◆ WORK REQUIRED ◆
Write the listing out again word for word, skipping each picture.

═══ COLLECTED DATA ═══

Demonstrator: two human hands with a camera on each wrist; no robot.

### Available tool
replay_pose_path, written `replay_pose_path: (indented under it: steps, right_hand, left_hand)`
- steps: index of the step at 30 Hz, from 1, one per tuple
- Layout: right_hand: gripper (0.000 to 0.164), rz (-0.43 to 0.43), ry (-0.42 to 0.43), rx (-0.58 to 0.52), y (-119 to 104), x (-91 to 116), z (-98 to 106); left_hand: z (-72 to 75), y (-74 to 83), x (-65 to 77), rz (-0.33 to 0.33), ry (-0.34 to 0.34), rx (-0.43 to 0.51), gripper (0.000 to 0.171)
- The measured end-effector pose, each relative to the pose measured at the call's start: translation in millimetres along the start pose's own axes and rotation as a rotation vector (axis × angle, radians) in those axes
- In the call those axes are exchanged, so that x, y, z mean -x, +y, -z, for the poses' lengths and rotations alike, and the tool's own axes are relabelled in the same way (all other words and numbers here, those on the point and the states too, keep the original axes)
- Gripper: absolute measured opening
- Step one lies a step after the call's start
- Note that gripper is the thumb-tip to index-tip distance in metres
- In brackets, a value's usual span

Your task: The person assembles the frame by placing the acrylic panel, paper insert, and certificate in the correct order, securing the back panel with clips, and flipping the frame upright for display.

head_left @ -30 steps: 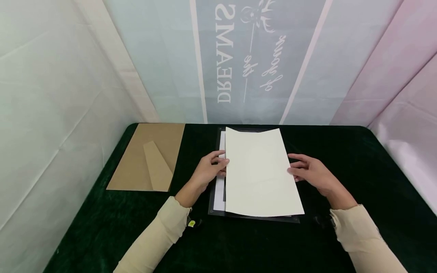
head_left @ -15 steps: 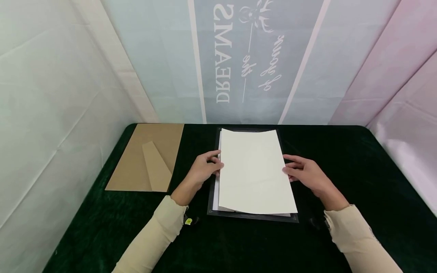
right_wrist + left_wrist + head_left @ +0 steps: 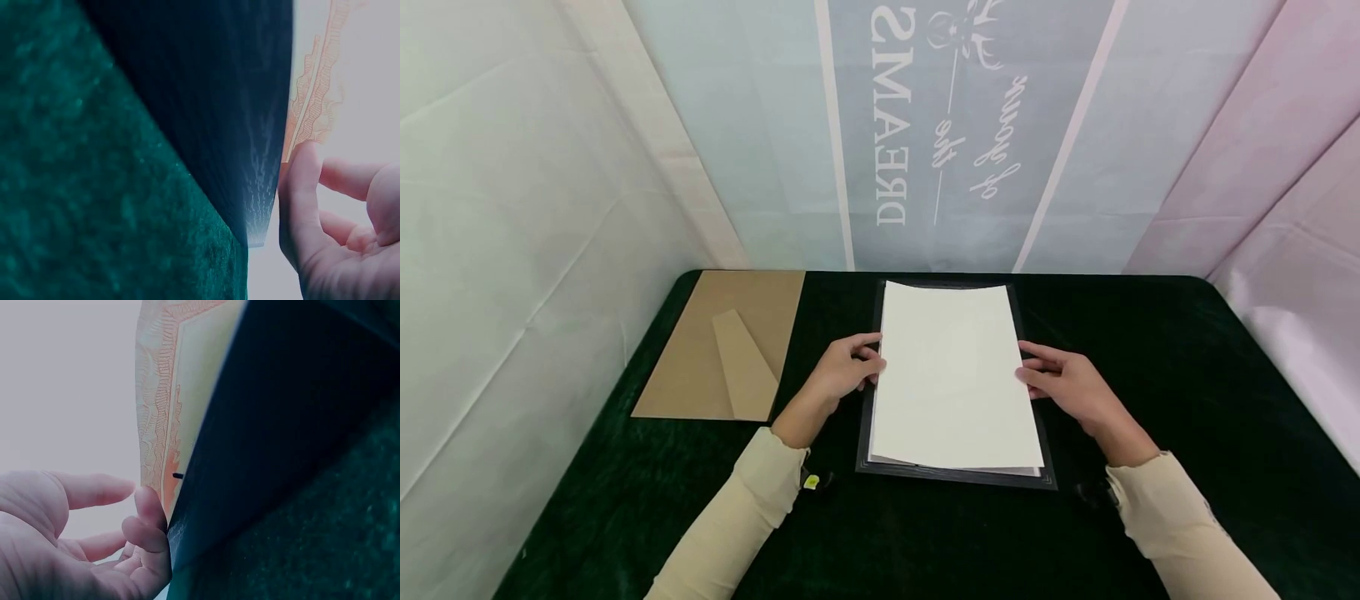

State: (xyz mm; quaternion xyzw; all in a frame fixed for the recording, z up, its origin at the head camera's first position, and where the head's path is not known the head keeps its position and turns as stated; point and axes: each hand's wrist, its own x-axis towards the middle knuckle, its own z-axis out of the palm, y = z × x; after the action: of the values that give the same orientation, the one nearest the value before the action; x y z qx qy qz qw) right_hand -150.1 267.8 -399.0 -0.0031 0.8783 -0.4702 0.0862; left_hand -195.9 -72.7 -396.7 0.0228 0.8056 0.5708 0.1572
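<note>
Certificate-style sheet (image 3: 958, 375), blank side up, lies over the black picture frame (image 3: 865, 437), ornate printed border (image 3: 161, 425) facing down. Left hand (image 3: 841, 367) pinches its edge at 9 o'clock; right hand (image 3: 1070, 386) pinches likewise at 3 o'clock, both grips closed to little more than paper thickness. Likely troubles: one hand lowering first could seat the sheet askew; squeezing inward could deepen the sag along the 12 o'clock edge into a crease; a corner might snag on the rim. Frame, on green velvet cloth (image 3: 962, 550), holds a pale layer (image 3: 1026, 472), a sliver showing toward 5 o'clock; full contact with the sheet, cannot tell. Brown backboard (image 3: 685, 358), easel leg (image 3: 745, 367) uppermost, lies apart toward 9 o'clock.
</note>
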Motion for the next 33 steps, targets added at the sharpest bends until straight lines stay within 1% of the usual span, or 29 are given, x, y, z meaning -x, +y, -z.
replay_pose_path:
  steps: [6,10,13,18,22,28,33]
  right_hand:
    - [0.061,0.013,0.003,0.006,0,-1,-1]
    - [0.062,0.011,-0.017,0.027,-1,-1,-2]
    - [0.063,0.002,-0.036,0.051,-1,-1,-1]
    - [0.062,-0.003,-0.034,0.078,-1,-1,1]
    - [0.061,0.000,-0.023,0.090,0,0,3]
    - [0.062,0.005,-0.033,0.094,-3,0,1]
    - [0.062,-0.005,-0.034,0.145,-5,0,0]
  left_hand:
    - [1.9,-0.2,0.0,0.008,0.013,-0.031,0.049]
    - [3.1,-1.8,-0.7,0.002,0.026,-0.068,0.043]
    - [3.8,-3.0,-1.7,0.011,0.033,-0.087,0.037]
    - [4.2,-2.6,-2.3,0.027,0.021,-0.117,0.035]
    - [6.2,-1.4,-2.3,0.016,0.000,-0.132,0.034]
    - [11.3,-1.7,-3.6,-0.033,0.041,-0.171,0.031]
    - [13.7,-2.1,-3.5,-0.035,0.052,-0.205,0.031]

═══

◆ THE COMPLETED TASK ◆
Demonstrator: two human hands with a camera on each wrist; no robot.

### Available tool
replay_pose_path, written `replay_pose_path: (indented under it: steps, right_hand, left_hand)`
- steps: index of the step at 30 Hz, from 1, one per tuple
- Layout: right_hand: gripper (0.000 to 0.164), rz (-0.43 to 0.43), ry (-0.42 to 0.43), rx (-0.58 to 0.52), y (-119 to 104), x (-91 to 116), z (-98 to 106); left_hand: z (-72 to 75), y (-74 to 83), x (-65 to 77), rz (-0.33 to 0.33), ry (-0.34 to 0.34), rx (-0.43 to 0.51), gripper (0.000 to 0.171)
- The measured end-effector pose, each relative to the pose measured at the call's start: translation in millimetres along the start pose's own axes and rotation as a rotation vector (axis × angle, radians) in those axes
- In the call those axes are exchanged, so that x, y, z mean -x, +y, -z, for the poses' lengths and rotations alike, and the tool's own axes are relabelled in the same way (all other words and numbers here, those on the point and the states too, keep the original axes)
- Gripper: absolute measured opening
- Step one lies a step after the call's start
- Note that gripper is the thumb-tip to index-tip distance in metres
- In brackets, a value's usual span

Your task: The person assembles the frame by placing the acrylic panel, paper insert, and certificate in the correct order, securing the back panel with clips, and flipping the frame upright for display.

head_left @ -30 steps: 
head_left @ -15 steps: 
right_wrist + left_wrist + head_left @ +0 steps: 

State: (xyz mm; quaternion xyzw; all in a frame fixed for the recording, z up, its origin at the head camera's first position, and where the head's path is not known the head keeps its position and turns as stated; point and axes: each hand's wrist, its own x-axis towards the middle knuckle, its own z-axis out of the palm, y = z × x; after the action: of the values that give the same orientation, the one nearest the value before the action; x y z qx qy qz qw) right_hand -150.1 267.8 -399.0 -0.0031 0.8783 -0.4702 0.0862; left_hand -195.9 -72.7 -396.7 0.0228 0.8056 0.5708 0.1572
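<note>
Certificate-style sheet (image 3: 958, 375), blank side up, lies over the black picture frame (image 3: 865, 437), ornate printed border (image 3: 161, 425) facing down. Left hand (image 3: 841, 367) pinches its edge at 9 o'clock; right hand (image 3: 1070, 386) pinches likewise at 3 o'clock, both grips closed to little more than paper thickness. Likely troubles: one hand lowering first could seat the sheet askew; squeezing inward could deepen the sag along the 12 o'clock edge into a crease; a corner might snag on the rim. Frame, on green velvet cloth (image 3: 962, 550), holds a pale layer (image 3: 1026, 472), a sliver showing toward 5 o'clock; full contact with the sheet, cannot tell. Brown backboard (image 3: 685, 358), easel leg (image 3: 745, 367) uppermost, lies apart toward 9 o'clock.
</note>
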Motion for the next 33 steps, targets added at the sharpest bends until straight lines stay within 1% of the usual span, or 29 are given, x, y, z meaning -x, +y, -z.
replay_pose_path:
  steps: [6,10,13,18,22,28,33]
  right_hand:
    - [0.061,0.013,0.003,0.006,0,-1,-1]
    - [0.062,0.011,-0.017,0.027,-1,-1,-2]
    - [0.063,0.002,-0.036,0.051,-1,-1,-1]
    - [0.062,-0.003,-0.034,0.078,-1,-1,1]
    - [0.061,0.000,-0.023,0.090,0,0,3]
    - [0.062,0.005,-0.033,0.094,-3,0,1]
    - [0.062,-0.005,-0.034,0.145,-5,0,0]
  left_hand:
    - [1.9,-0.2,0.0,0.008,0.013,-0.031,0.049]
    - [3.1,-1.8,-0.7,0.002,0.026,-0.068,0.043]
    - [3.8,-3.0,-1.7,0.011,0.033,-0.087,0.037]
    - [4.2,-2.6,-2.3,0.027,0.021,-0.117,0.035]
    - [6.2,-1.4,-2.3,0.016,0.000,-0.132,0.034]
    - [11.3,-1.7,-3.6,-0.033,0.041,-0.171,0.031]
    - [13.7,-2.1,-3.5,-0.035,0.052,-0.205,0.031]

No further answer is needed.